前言
分享一下本人去年入门深度学习时,在CIFAR10数据集上做的图像分类任务,使用了多个主流的backbone网络,希望可以为同样想入门深度学习的同志们,提供一个方便上手、容易理解的参考教程。
CIFAR10简介
CIFAR-10数据集是图像分类领域经典的数据集,由 Hinton 的学生 Alex Krizhevsky 和 Ilya Sutskever 整理得到,一共包含10个类别的 RGB彩色图片:飞机( airplane )、汽车( automobile )、鸟类( bird )、猫( cat )、鹿( deer )、狗( dog )、蛙类( frog )、马( horse )、船( ship )和卡车( truck ),图片的尺寸为 32×32 ,数据集中一共有 50000 张训练圄片和 10000 张测试图片。 CIFAR-10 的图片样例如图所示
Pytorch中提供了如下命令可以直接将CIFAR10数据集下载到本地:
import torchvision
dataset = torchvision.datasets.CIFAR10(root, train=True, download=True, transform)
- root:数据集加载到本地的路径
- train=True:True表示加载训练集,False加载测试集
- download=True:True表示加载数据集到root,若数据集已经存在,则不会再加载
- transform:数据增强
这里分享一个加载CIFAR10数据集的完整代码:
# 设置数据增强
print('==> Preparing data..')
transform_train = transforms.Compose([
transforms.RandomCrop(32, padding=4),
transforms.RandomHorizontalFlip(),
transforms.ToTensor(),
transforms.Normalize((0.4914, 0.4822, 0.4465), (0.2023, 0.1994, 0.2010)),
])
transform_test = transforms.Compose([
transforms.ToTensor(),
transforms.Normalize((0.4914, 0.4822, 0.4465), (0.2023, 0.1994, 0.2010)),
])
# 加载CIFAR10数据集
trainset = torchvision.datasets.CIFAR10(
root=opt.data, train=True, download=True, transform=transform_train)
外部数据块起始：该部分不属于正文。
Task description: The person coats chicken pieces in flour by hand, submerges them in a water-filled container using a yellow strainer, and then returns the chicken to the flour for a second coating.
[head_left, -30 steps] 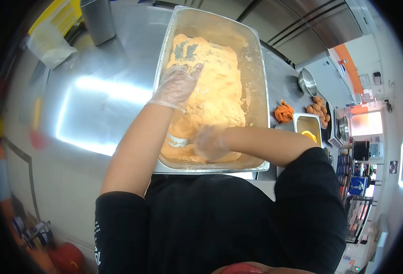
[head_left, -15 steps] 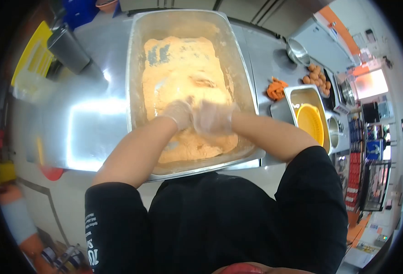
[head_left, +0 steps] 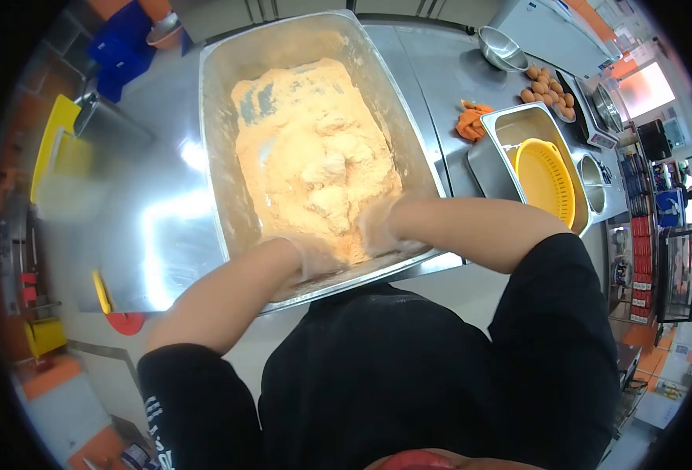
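The lumpy mix (head_left: 326,172) is spread lengthwise in the long metal pan (head_left: 283,39), its big lumps seen just past the left hand (head_left: 311,255) and the nearer right hand (head_left: 378,225), but how wide each blurred grip is cannot be told.

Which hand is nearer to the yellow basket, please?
The right. The right hand is in the large metal pan, on the side toward the yellow basket. The left hand is in the pan too, but farther from the basket, beyond the right hand.
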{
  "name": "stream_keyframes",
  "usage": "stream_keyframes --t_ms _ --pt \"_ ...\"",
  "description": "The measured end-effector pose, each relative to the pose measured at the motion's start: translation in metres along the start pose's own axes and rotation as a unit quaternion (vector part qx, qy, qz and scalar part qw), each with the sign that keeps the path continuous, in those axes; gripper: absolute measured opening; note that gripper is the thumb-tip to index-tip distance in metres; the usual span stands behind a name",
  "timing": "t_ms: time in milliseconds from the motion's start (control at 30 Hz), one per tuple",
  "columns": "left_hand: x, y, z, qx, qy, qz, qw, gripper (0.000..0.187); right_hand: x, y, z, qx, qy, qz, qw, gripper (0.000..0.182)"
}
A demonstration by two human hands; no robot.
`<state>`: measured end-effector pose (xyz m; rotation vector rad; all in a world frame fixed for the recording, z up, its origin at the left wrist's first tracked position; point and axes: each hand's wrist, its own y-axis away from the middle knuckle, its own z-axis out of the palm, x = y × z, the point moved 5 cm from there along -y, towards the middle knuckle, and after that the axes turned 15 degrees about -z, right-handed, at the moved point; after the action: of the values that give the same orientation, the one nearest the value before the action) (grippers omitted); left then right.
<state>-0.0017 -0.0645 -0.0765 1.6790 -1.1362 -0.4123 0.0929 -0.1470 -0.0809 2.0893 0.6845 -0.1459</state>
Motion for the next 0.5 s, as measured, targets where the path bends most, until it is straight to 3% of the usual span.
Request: stream_keyframes --t_ms 67,100,167,267,333,400,500 --pt "0.013 -0.011 -0.006 0.009 -0.012 -0.001 1.0 0.047 -0.011 -0.022 -0.001 -0.042 0.142 -0.163 0.975 0.027" --pt "0.012 -0.023 -0.004 0.041 -0.01 0.013 0.999 0.044 -0.004 -0.016 -0.014 0.036 0.019 -0.07 0.997 0.027" --pt "0.01 -0.027 -0.018 0.108 0.002 0.001 0.994 0.04 0.007 0.007 -0.036 0.193 -0.232 0.11 0.947 0.025" --pt "-0.002 -0.021 -0.047 0.235 0.003 -0.075 0.969 0.037 0.043 0.037 -0.057 0.373 -0.278 0.186 0.865 0.026" --pt "-0.015 -0.022 -0.07 0.347 -0.043 -0.12 0.929 0.037 0.055 0.067 -0.082 0.399 -0.196 0.229 0.866 0.03" --pt "-0.009 -0.027 -0.083 0.338 -0.091 -0.139 0.926 0.038 0.071 0.079 -0.088 0.382 -0.161 0.258 0.873 0.035" --pt "-0.002 -0.071 -0.091 0.319 -0.195 -0.085 0.924 0.039 0.107 0.053 -0.067 0.357 -0.193 0.304 0.862 0.04"
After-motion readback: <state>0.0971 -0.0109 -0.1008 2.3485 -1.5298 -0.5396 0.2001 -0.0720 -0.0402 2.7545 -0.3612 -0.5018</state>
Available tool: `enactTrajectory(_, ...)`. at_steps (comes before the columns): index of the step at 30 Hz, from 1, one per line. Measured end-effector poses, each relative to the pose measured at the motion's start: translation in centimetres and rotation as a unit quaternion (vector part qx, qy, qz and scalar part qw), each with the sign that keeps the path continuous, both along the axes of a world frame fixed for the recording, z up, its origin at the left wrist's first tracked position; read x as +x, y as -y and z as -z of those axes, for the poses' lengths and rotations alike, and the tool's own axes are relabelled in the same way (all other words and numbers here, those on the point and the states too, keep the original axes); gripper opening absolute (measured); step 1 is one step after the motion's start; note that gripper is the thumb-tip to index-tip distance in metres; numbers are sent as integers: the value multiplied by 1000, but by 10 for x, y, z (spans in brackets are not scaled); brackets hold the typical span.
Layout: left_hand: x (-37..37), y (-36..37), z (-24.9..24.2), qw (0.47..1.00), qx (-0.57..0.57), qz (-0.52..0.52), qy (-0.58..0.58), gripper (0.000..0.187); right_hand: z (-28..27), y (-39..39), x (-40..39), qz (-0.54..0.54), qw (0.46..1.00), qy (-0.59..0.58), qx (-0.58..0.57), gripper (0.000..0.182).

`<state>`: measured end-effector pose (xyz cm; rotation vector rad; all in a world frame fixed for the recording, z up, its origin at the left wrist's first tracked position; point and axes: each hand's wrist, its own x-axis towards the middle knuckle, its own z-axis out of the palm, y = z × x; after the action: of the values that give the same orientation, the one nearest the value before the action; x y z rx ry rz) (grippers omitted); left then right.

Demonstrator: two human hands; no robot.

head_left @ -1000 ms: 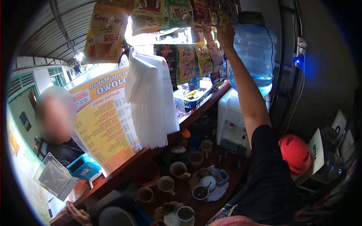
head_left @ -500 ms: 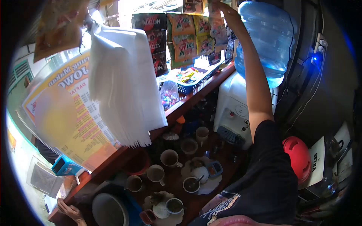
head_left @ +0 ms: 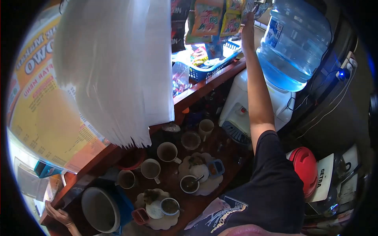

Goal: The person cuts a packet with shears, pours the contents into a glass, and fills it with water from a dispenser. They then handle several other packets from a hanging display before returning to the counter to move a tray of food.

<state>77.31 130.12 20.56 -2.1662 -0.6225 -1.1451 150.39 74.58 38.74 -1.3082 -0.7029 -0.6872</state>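
My right arm stretches up past the water dispenser, and my right hand point(head_left: 248, 24) is closed at a strip of silvery sachets point(head_left: 258, 8) by the hanging drink packets point(head_left: 206, 19). Its fingertips are small and partly hidden. At the lower left my left hand point(head_left: 59, 214) rests on the wooden ledge point(head_left: 73, 185), fingers spread and holding nothing. Between the arms, two scalloped plates point(head_left: 214, 185) point(head_left: 165, 223) carry rice, greens and small bowls. Several cups, one of them a pale mug point(head_left: 168, 152), stand behind them.
White plastic bags point(head_left: 114, 74) hang at the left centre before a yellow menu point(head_left: 43, 122). A blue basket point(head_left: 216, 69) of packets sits on the counter. The water dispenser point(head_left: 279, 96), red helmet point(head_left: 305, 169) and grey bucket point(head_left: 100, 208) stand around.
The view has moved closer to the hanging bags and sachets. My right hand has come down from the top of the sachet strips to their lower right side. My left hand stays on the ledge.
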Motion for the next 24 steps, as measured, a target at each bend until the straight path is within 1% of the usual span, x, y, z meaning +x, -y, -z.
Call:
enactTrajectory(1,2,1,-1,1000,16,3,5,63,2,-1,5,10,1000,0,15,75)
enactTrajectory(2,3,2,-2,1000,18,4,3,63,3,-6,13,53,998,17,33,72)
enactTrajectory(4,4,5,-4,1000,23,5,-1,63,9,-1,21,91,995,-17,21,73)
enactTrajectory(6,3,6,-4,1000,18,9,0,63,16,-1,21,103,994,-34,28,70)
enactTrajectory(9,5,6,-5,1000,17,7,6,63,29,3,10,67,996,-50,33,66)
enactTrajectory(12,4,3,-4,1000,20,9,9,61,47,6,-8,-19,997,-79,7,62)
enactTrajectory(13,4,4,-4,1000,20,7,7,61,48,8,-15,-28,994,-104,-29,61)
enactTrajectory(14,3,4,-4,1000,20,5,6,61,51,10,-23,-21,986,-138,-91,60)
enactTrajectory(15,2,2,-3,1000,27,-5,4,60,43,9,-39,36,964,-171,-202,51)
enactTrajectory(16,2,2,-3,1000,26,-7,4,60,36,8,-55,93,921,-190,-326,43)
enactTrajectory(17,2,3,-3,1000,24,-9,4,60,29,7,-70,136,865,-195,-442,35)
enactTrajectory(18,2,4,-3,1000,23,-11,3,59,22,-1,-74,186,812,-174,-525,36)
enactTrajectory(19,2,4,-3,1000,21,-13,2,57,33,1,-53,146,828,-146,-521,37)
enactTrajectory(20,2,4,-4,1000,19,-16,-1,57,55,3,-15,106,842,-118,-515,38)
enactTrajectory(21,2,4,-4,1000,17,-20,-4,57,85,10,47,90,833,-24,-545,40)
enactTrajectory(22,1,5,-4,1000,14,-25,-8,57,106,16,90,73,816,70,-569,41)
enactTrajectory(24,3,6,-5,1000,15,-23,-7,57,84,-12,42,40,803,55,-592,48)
trainloader = torch.utils.data.DataLoader(
trainset, batch_size=opt.batch_size, shuffle=True, num_workers=2)
testset = torchvision.datasets.CIFAR10(
root=opt.data, train=False, download=True, transform=transform_test)
testloader = torch.utils.data.DataLoader(
testset, batch_size=100, shuffle=False, num_workers=2)
Backbone选择
本文主要尝试了以下几个主流的backbone网络,并在CIFAR10上实现了图像分类任务:
- LetNet
- AlexNet
- VGG
- GoogLeNet(InceptionNet)
- ResNet
- DenseNet
- ResNeXt
- SENet
- MobileNetv2-v3
- ShuffleNetv2
- EfficientNetB0
- Darknet53
- CSPDarknet53
这里放上测试结果最好的ResNet模块的构建代码,其他代码放到最后完整工程backbone文件夹中:
"""
pytorch实现ResNet50、ResNet101和ResNet152:
"""
import torch
import torch.nn as nn
import torchvision
import torch.nn.functional as F
# conv1 7 x 7 64 stride=2
def Conv1(channel_in, channel_out, stride=2):
return nn.Sequential(
nn.Conv2d(
channel_in,
channel_out,
kernel_size=7,
stride=stride,
padding=3,
bias=False
),
nn.BatchNorm2d(channel_out),
# 会改变输入数据的值
# 节省反复申请与释放内存的空间与时间
# 只是将原来的地址传递,效率更好
nn.ReLU(inplace=True),
nn.MaxPool2d(kernel_size=3, stride=stride, padding=1)
)
# 构建ResNet18-34的网络基础模块
class BasicBlock(nn.Module):
expansion = 1
def __init__(self, in_planes, planes, stride=1):
super(BasicBlock, self).__init__()
self.conv1 = nn.Conv2d(
in_planes, planes, kernel_size=3, stride=stride, padding=1, bias=False)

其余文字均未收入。